A study comparing users of different drugs shows the life patterns of people who take heroin to be much worse than those of other drug users, often involving time in and out of jail and multiple failed attempts to quit. However, some people who are addicted to heroin are able to live a "double life," in which they are able to hold down a job, have a family, and so on. This double life is typically very stressful, and requires an enormous amount of energy and organization, as well as a constant source of money.

Heroin addicts often describe a love-hate relationship with the drug. Typically, it is perceived as the only really effective way of coping with the stress of life, and the burden of a history of trauma and emotional and physical pain.
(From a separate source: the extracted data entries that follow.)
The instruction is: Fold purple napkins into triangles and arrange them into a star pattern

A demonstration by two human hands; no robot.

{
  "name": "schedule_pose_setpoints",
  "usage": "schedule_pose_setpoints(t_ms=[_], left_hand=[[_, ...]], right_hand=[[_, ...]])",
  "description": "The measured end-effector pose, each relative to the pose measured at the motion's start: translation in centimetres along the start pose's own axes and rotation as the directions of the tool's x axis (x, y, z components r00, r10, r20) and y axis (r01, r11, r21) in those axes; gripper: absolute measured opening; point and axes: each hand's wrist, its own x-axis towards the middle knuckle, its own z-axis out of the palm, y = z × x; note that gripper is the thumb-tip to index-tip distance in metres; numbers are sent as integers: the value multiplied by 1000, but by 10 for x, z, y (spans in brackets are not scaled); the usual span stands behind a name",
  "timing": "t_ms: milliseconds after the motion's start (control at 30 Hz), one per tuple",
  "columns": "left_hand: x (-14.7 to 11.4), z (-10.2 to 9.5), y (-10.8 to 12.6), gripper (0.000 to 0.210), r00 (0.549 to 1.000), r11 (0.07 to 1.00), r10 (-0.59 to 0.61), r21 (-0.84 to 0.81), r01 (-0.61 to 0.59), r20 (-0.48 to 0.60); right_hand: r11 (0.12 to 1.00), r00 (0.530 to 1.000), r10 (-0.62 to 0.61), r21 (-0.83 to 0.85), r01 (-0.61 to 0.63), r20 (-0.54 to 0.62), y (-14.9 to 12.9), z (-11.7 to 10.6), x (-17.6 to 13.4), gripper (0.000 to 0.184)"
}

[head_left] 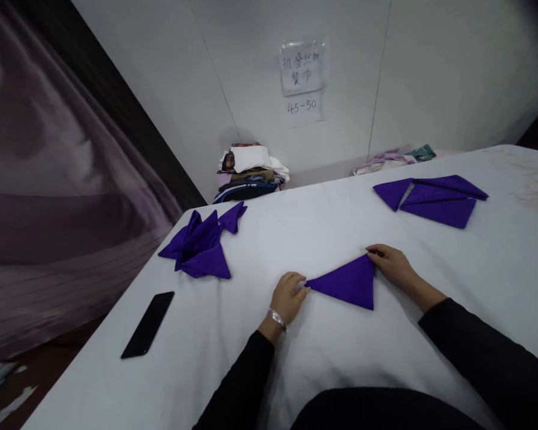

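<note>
A purple napkin (347, 282), folded into a flat triangle, lies on the white-covered table (269, 239) in front of me. Its narrow tip is pinched between the thumb and fingers of my left hand (289, 297), which has a silver bracelet (277, 320) at the wrist. At the upper corner of the wide end, my right hand (391, 263) grips the cloth between thumb and fingers. The napkin's lower right corner rests free on the table.
Folded purple napkins (201, 245) stand at the table's left edge, near a black phone (147, 325). More folded purple napkins (434, 200) lie at the back right. Behind the table are piled clothes (251, 170) and a wall with a handwritten sign (302, 68).
</note>
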Motion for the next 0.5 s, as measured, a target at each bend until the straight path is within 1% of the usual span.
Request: schedule_pose_setpoints(t_ms=[67, 300, 400, 500], left_hand=[[3, 6, 3, 20, 1000, 999, 19, 26, -19, -12], [3, 16, 2, 8, 999, 998, -15, 62, 17, -40], [2, 18, 2, 4, 1000, 998, -7, 60, 8, -21], [1, 19, 2, 2, 999, 998, 25, 63, -27, 32]], right_hand=[[1000, 1000, -2, 5, 2, 0, 3, 0, 1, 29], [999, 999, -32, 12, 32, 10, 9, 1, 4, 29], [1000, 1000, -27, 6, 27, 11, 8, 1, 5, 29], [1000, 1000, -18, 9, 18, 10, 7, 1, 4, 29]])
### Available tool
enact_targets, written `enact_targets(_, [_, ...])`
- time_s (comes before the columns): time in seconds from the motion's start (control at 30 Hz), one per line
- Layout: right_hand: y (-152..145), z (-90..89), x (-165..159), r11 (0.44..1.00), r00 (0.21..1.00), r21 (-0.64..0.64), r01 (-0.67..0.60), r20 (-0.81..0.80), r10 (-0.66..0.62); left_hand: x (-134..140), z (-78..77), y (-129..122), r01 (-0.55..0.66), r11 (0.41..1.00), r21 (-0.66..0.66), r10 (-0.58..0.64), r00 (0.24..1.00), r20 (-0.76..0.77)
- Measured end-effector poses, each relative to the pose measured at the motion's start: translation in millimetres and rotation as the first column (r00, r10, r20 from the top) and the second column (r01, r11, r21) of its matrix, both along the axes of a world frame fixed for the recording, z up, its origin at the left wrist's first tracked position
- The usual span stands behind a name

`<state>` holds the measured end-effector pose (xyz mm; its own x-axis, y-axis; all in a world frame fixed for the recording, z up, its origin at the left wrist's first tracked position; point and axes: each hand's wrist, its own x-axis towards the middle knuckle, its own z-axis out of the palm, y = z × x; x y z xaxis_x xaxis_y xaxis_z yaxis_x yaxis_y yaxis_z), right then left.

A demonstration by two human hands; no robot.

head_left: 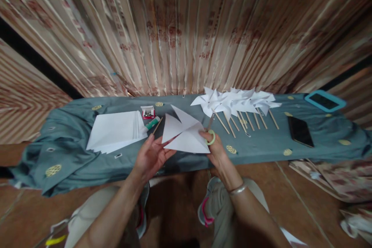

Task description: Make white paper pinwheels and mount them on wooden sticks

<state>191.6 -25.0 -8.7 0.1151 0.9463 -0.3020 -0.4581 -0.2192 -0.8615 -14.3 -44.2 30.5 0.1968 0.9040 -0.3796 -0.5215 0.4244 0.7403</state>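
Observation:
A white paper square with slits cut in from its corners hangs between my hands above the cloth-covered table. My right hand grips its right edge and also has scissors with pale green handles looped on the fingers, blades pointing away from me. My left hand is palm up at the paper's lower left edge, thumb apart from the stretched fingers, which reach toward or under the sheet. A thin wooden stick shows just beyond the left thumb; whether the thumb touches it I cannot tell.
Left on the table lies a stack of white paper, near a small red box of metal pieces and a green-white glue tube. Several paper pinwheels on sticks lie back right, before a black phone and blue-framed tablet.

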Motion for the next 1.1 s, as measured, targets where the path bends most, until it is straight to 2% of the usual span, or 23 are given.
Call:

Heroin addicts also find the effects of the drug pleasurable, whereas those who try heroin and do not become addicted are put off by the unpleasant effects. The drug is often romanticized in the minds of heroin addicts, but really, it comes down to an artificial and very temporary state of tranquility, which is comforting to users in contrast with the uncomfortable emotional state that occurs during withdrawal.

If you or someone you know has progressed from heroin use to heroin addiction, you should seek help as soon as possible. Heroin addiction is well-recognized by the medical profession, and treatment services are often freely available.

And although overcoming a heroin addiction is a difficult journey, recovery is possible, and a range of treatments are now available to help you to detox, to manage withdrawal symptoms, to prevent relapse, and to help you to get your life back on track. Many people who are unable to quit heroin completely are able to transition to methadone maintenance, or another type of ongoing medication to prevent them from getting sick.

Sources:

American Psychiatric Association. Diagnostic and Statistical Manual of Mental Disorders, Text Revision, Fourth Edition, (Copyright 2000). American Psychiatric Association.

Hser, Y., Evans, E., Huang, D., Brecht, M. and Li, L. "Comparing the dynamic course of heroin, cocaine, and methamphetamine use over 10 years." Addict Behav 33:1581-1598. 2008.

Sanchez, J., Chitwood, D. and Koo, D. "Risk Factors Associated with the Transition from Heroin Sniffing to Heroin Injection: A Street Addict Role Perspective." Journal of Urban Health 83:896-910. 2006.

Zinberg, N. Drug, Set, and Setting: The Basis for Controlled Intoxicant Use. Yale University Press. 1986.